According to the judgement, SWF2 was a wholly owned subsidiary of Trustpower Limited, a publicly listed New Zealand power company, at the relevant time.
The AER also launched legal action against three other wind farms — Hornsdale, Pacific Hydro’s Clement’s Gap and AGL’s Hallett farms — but the outcomes of those cases have yet to be determined.
The blackout occurred on September 28, 2016, when extreme weather, described at the time as “twin tornadoes”, caused major damage to electricity infrastructure, knocking down huge transmission lines.
The AER said a subsequent loss of wind generation then triggered the blackout, which left 850,000 customers without power.
SWF2 accepted the $1 million penalty for failing to adequately protect its wind farm from “abnormal voltage”.
Justice Richard White said the contravention was “not deliberate” and the company “took prompt steps to rectify the situation”.
The Federal Court today ordered the company — which has 90 wind turbines in SA’s mid north — to implement a compliance program and hire an independent “compliance expert” to ensure it abides by the rules in the future.
The expert will then provide a written compliance report to the court after six months.
Justice White said the wind farm had low-voltage protection systems fitted to each of its turbines to protect “against abnormal voltage excursion of the power system” — but they were set at a lower threshold than required by the National Electricity Rules (NER).
“The ability of wind farm turbines to continue operating (‘to ride through’) periods of voltage fluctuations … is an important requirement for their connection to the power system in the NEM (National Electricity Market),” he wrote in his judgement.

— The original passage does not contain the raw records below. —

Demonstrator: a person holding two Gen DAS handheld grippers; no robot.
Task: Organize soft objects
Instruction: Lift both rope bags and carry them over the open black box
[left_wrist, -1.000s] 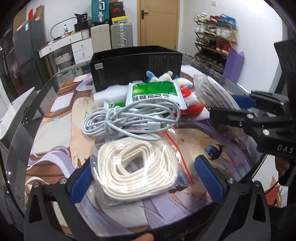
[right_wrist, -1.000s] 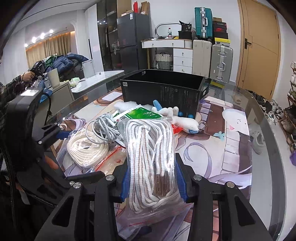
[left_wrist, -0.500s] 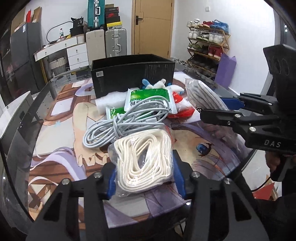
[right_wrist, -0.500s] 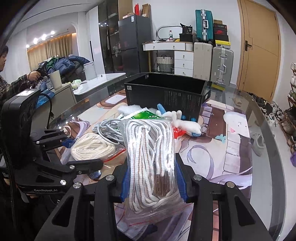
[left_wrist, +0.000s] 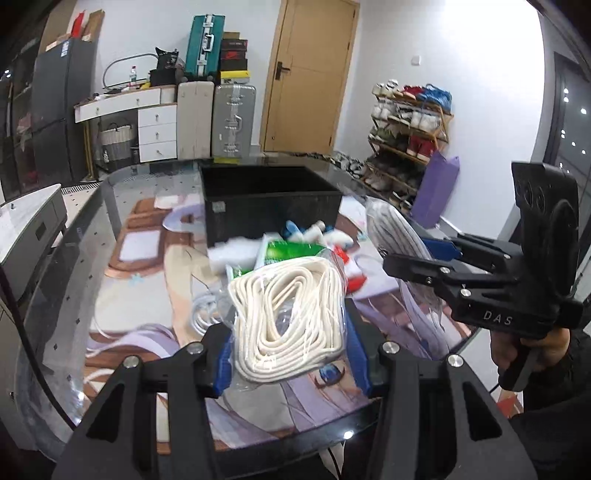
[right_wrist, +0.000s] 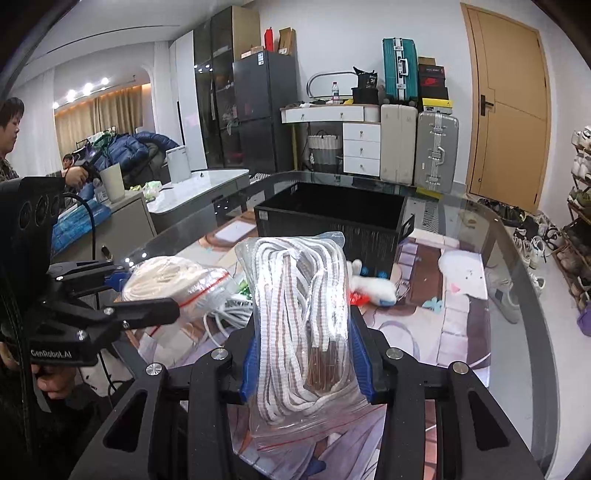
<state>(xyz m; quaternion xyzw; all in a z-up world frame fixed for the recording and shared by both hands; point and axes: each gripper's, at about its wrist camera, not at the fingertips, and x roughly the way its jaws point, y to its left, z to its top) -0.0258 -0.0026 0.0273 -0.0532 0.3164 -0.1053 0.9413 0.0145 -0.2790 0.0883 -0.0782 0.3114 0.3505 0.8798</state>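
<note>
My left gripper (left_wrist: 290, 363) is shut on a clear bag of cream rope (left_wrist: 291, 317) and holds it above the table. My right gripper (right_wrist: 304, 360) is shut on a clear bag of white-and-brown striped rope (right_wrist: 301, 321), also raised. Each gripper shows in the other's view: the right gripper (left_wrist: 406, 258) at the right with its bag (left_wrist: 391, 229), the left gripper (right_wrist: 147, 295) at the left with its bag (right_wrist: 173, 280). A black open box (left_wrist: 271, 205) stands behind on the table; it also shows in the right wrist view (right_wrist: 332, 225).
On the printed mat (left_wrist: 147, 295) lie a grey cable coil (left_wrist: 203, 314), a green-and-white packet (left_wrist: 291, 253), white padding (left_wrist: 232, 254) and a white-and-blue plush toy (right_wrist: 373, 286). The glass table edge (right_wrist: 524, 295) curves at the right. A shoe rack (left_wrist: 410, 136) stands beyond.
My left gripper closed on the cream rope bag and lifted it off the table. My right gripper has kept hold of its striped rope bag and risen slightly.
</note>
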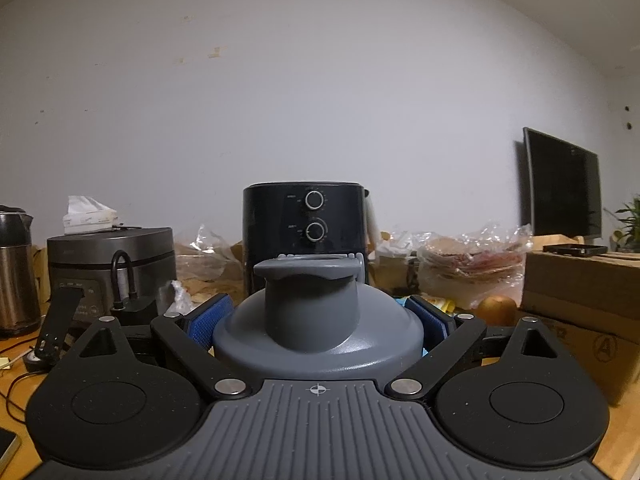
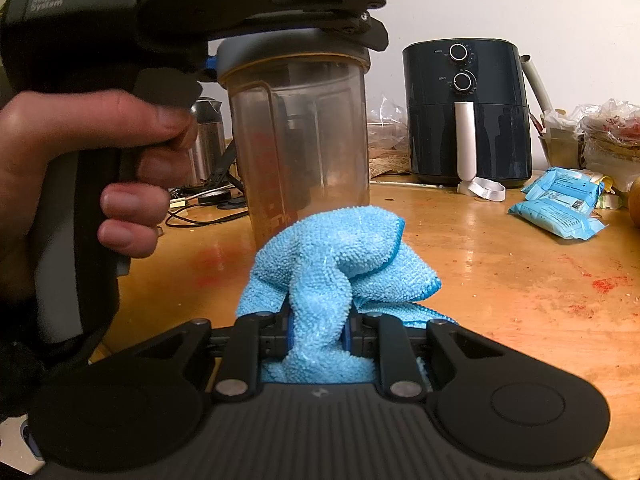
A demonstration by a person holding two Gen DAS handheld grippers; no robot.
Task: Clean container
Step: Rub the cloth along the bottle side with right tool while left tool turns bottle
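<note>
The wooden table [image 2: 500, 264] bears a dark air fryer [image 2: 466, 108]. Above the table, the left gripper [image 1: 318, 320] clamps the grey lid [image 1: 316, 320] of the clear container [image 2: 300, 140]. Just before the container, the right gripper [image 2: 319, 336] pinches a blue cloth [image 2: 340, 256].

L claw [image 1: 318, 320] level, clamped on lid; R claw [image 2: 319, 330] tilted down, pinched on cloth; hand [image 2: 76, 168] grips L handle.

Black claw [image 2: 319, 334] with blue pads [image 1: 210, 322], silver screws
</note>
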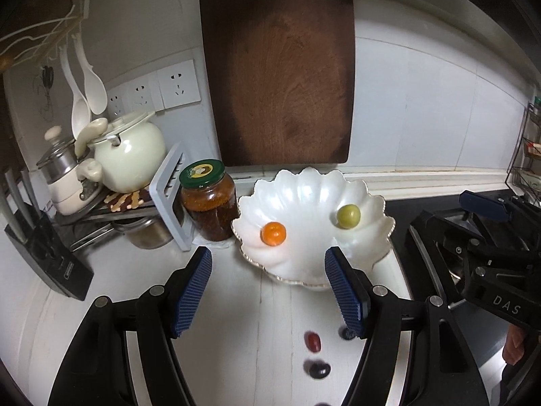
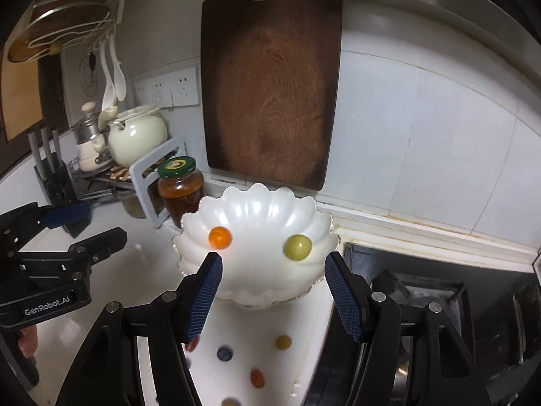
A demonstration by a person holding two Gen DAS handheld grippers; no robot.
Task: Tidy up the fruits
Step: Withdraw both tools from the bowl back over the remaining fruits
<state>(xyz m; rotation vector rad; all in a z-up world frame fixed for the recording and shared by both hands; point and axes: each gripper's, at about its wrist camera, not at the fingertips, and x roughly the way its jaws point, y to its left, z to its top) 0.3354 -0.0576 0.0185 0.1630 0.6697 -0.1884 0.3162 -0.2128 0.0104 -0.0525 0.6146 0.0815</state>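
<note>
A white shell-shaped bowl [image 1: 304,189] [image 2: 257,206] stands on the white counter and holds an orange fruit [image 1: 273,233] [image 2: 219,237] and a green fruit [image 1: 348,216] [image 2: 297,247]. Several small fruits lie on the counter in front of it: a red one [image 1: 312,341], a dark one [image 1: 317,368], a blue one [image 2: 225,353], a yellow one [image 2: 283,341] and an orange-red one [image 2: 257,378]. My left gripper [image 1: 268,291] is open and empty, just before the bowl. My right gripper [image 2: 273,296] is open and empty over the bowl's near rim.
A dark wooden cutting board [image 1: 277,71] leans on the tiled wall behind the bowl. A jar with a green lid [image 1: 208,199] stands left of the bowl, beside a rack with a cream kettle [image 1: 130,155]. A black gas stove [image 2: 439,291] lies at the right.
</note>
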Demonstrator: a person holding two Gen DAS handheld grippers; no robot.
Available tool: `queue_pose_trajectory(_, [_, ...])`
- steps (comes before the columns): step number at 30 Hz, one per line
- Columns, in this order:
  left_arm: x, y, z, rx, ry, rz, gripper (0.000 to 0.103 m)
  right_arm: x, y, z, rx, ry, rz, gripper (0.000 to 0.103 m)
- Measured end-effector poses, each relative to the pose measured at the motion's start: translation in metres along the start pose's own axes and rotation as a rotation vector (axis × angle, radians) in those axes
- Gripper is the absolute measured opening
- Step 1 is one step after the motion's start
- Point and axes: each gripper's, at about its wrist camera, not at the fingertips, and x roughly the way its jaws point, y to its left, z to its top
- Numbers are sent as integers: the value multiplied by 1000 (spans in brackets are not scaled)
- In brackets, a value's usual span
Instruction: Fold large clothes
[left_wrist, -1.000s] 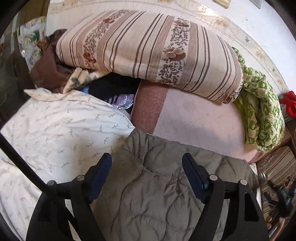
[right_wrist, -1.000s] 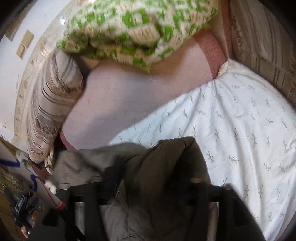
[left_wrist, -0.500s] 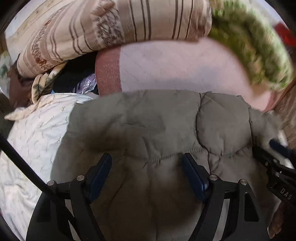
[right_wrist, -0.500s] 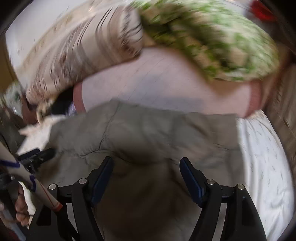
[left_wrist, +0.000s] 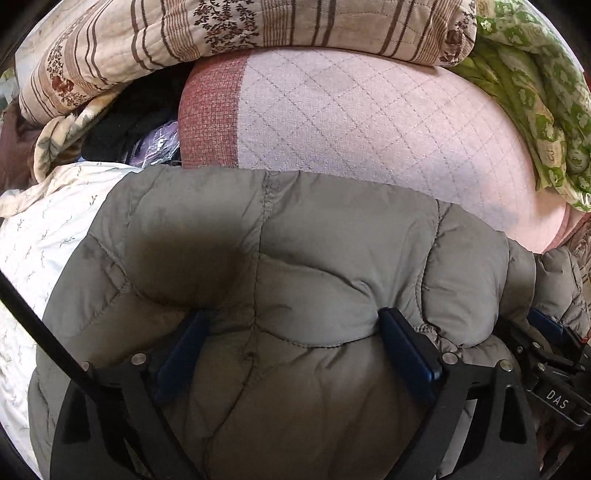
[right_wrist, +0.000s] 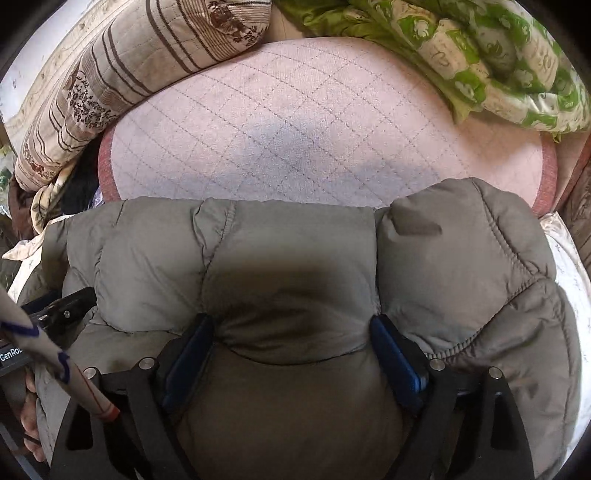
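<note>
A puffy grey-green quilted jacket (left_wrist: 314, 240) lies folded on the bed and fills the lower half of both views (right_wrist: 288, 240). My left gripper (left_wrist: 293, 315) is pushed down into it, its jaws opening wide, with padded fabric bulging up between the blue pads. My right gripper (right_wrist: 291, 321) sits the same way on the jacket's other side, jaws also opening, a fold of fabric swelling between its fingers. Each gripper shows at the edge of the other's view: the right one (left_wrist: 546, 347) and the left one (right_wrist: 55, 306).
Beyond the jacket lies a pink quilted mat (left_wrist: 369, 122). A striped beige quilt (left_wrist: 221, 29) and a green patterned quilt (left_wrist: 535, 92) are piled behind it. A white sprigged sheet (left_wrist: 44, 240) covers the left, with dark clothes (left_wrist: 129, 122) heaped above it.
Both grippers have come down onto the jacket and sunk their fingers into it. The right view has rolled round to face the mat. The jacket now lies spread between the two grippers.
</note>
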Motion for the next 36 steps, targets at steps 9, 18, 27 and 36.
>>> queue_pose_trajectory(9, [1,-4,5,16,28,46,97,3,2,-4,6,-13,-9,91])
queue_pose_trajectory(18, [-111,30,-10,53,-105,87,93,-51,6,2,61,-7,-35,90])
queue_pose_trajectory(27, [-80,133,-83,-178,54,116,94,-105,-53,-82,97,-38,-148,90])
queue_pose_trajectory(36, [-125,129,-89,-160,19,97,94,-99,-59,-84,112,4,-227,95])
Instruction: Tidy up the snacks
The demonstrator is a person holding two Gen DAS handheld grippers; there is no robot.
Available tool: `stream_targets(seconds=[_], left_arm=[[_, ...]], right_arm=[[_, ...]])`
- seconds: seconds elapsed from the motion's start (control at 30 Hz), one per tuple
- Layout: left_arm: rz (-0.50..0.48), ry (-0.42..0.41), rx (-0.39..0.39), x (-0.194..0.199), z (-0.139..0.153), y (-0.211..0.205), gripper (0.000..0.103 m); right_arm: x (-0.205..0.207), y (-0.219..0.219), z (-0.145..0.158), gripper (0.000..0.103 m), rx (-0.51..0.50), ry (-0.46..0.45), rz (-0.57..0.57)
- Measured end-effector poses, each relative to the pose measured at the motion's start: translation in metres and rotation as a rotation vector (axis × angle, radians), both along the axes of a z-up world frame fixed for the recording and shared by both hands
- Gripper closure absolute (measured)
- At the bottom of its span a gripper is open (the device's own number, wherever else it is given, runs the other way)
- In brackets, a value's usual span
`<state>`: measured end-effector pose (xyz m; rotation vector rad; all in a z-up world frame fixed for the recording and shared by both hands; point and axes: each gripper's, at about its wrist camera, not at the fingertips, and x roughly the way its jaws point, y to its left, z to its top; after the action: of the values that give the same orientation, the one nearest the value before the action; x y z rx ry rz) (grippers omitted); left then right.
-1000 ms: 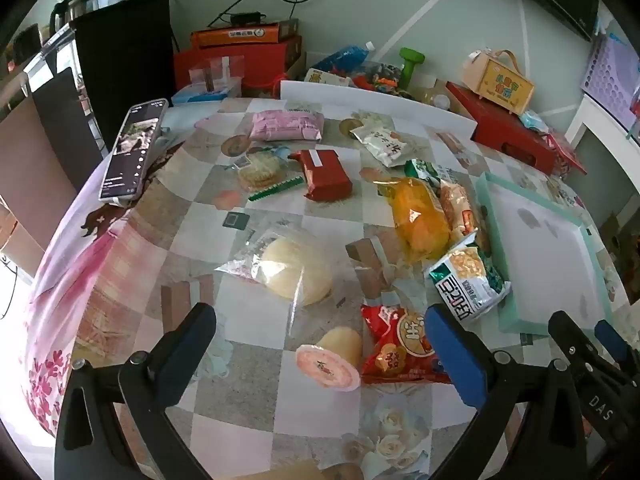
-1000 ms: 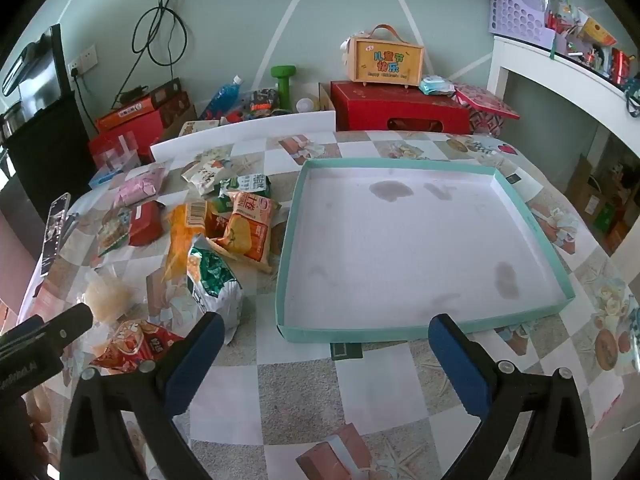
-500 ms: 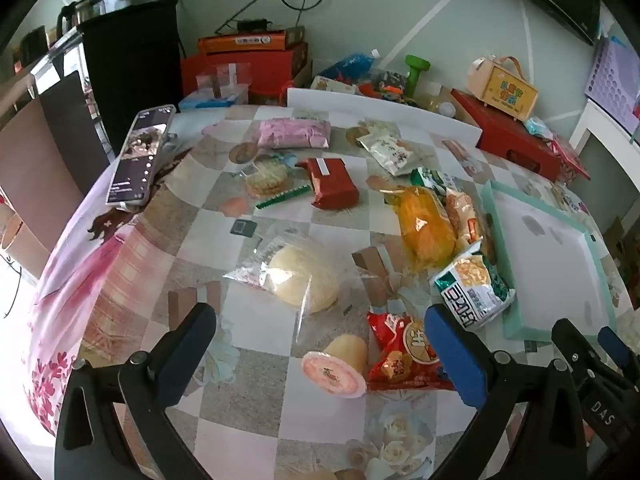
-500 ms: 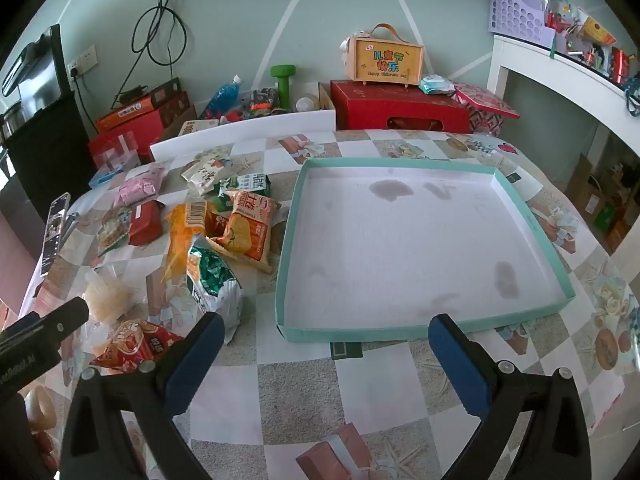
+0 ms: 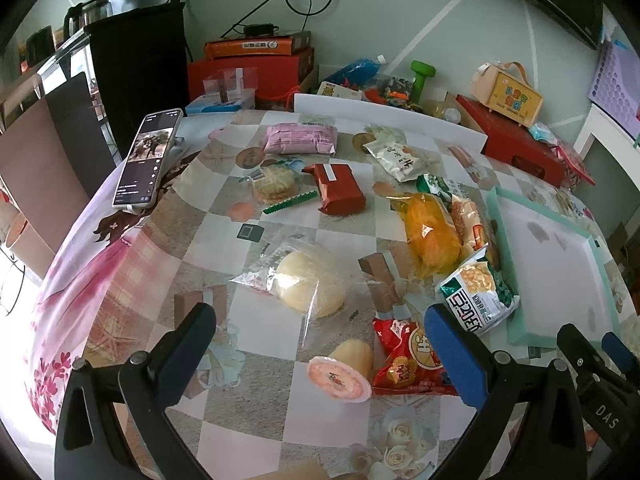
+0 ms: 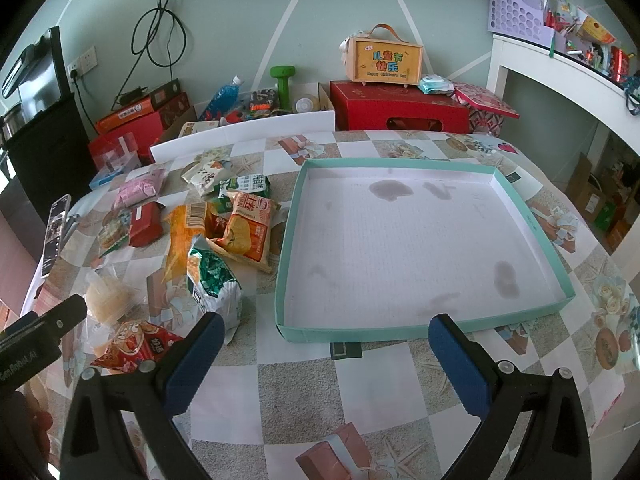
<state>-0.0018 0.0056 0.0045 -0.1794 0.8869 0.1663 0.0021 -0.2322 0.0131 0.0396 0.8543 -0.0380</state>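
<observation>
Several snack packs lie on the table left of an empty teal-rimmed tray [image 6: 532, 216], which also shows in the left wrist view [image 5: 600, 268]. Nearest my open left gripper [image 5: 320, 336] are a pink-lidded jelly cup [image 5: 340, 376], a red snack bag [image 5: 408, 360], a bagged bun [image 5: 308, 280] and a green-white bag [image 5: 480, 300]. Farther off lie an orange pack [image 5: 432, 232], a red pack [image 5: 340, 188] and a pink pack [image 5: 300, 138]. My open right gripper [image 6: 324, 344] hovers before the tray's near rim, empty. The green-white bag [image 6: 216, 284] and red bag [image 6: 136, 344] lie to its left.
A phone [image 5: 146, 160] stands propped at the table's left edge. A white board [image 6: 240, 132] lines the far edge. Red boxes [image 6: 400, 108], a green dumbbell [image 6: 283, 80] and clutter sit behind the table. A white shelf [image 6: 560, 76] stands at right.
The left gripper has drawn back and lifted slightly, so the snacks sit a little farther away. The right gripper has not moved. Both stay open.
</observation>
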Motion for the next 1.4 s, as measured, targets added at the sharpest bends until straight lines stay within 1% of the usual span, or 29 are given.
stream_targets(seconds=[0.37,1.0,1.13,1.4], left_arm=[[0.001,0.012,0.010,0.0019,-0.0015,0.0006,0.000],[0.030,-0.006,0.024,0.0008,-0.0008,0.0027,0.000],[0.034,-0.020,0.032,0.0003,-0.0001,0.0029,0.000],[0.047,-0.014,0.026,0.0002,0.0002,0.0059,0.000]], right_arm=[[-0.0024,-0.0013,-0.0008,0.000,0.002,0.003,-0.001],[0.0007,-0.0015,0.0006,0.000,0.002,0.004,-0.002],[0.0009,-0.0015,0.0008,0.000,0.002,0.005,-0.002],[0.0002,-0.0016,0.0001,0.000,0.005,0.005,-0.003]])
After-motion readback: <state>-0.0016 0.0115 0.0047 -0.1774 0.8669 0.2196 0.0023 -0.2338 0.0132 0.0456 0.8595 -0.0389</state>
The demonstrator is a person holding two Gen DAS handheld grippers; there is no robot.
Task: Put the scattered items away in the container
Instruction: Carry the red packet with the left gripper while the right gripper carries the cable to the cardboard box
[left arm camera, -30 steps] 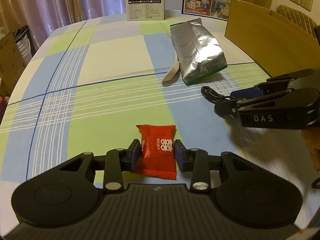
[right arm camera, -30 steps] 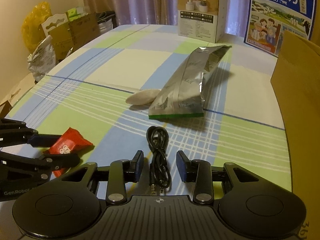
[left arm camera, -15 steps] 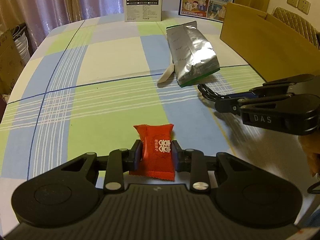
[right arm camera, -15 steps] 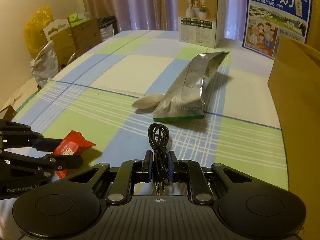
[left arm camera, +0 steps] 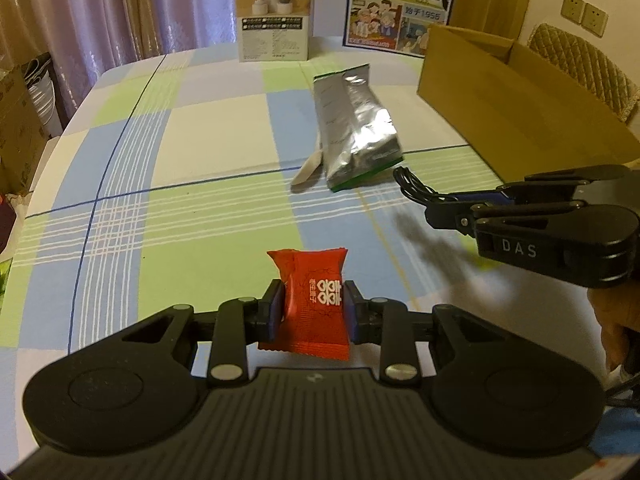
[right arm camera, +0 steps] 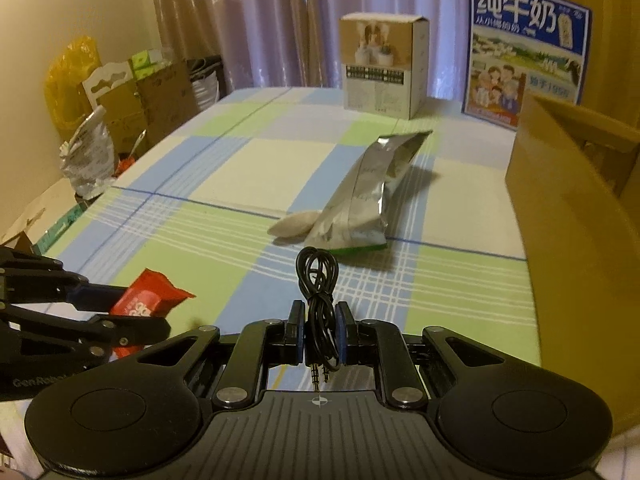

“That feature reduces the ability of voltage disturbances arising from faults and other occurrences to cause cascading failures in the system and thereby enhances the ability of AEMO to maintain ‘power system security’ and, in particular, to avoid blackouts.”
A lone policeman directs traffic near Victoria Square in Adelaide’s CBD during the statewide blackout in September 2016.
He said the NER “imposes an obligation” on generators of electricity, such as SWF2, to have protective systems in place to deal with episodes of abnormal voltage in the power system.
“The purpose of such systems is to ensure that the generating units remain in continuous operation during specified disturbances and thereby to assist AEMO in maintaining power system security,” he said.
“On September 28, 2016, six under-voltage disturbances occurred on the power system within a period of approximately 90 seconds.
“In response to the sixth under-voltage disturbance, the [low-voltage protection system] was activated on 34 of the 37 turbines then in service, with the consequence that they shut down and ceased to supply active power to the power system.
“This was associated with the widespread electricity blackout which occurred in South Australia on that day.”
Justice White ordered SWF2 to pay the “Commonwealth of Australia a pecuniary penalty of $1 million in respect of the contravention”.
He also ordered SWF2 to pay the AER’s court costs of $100,000.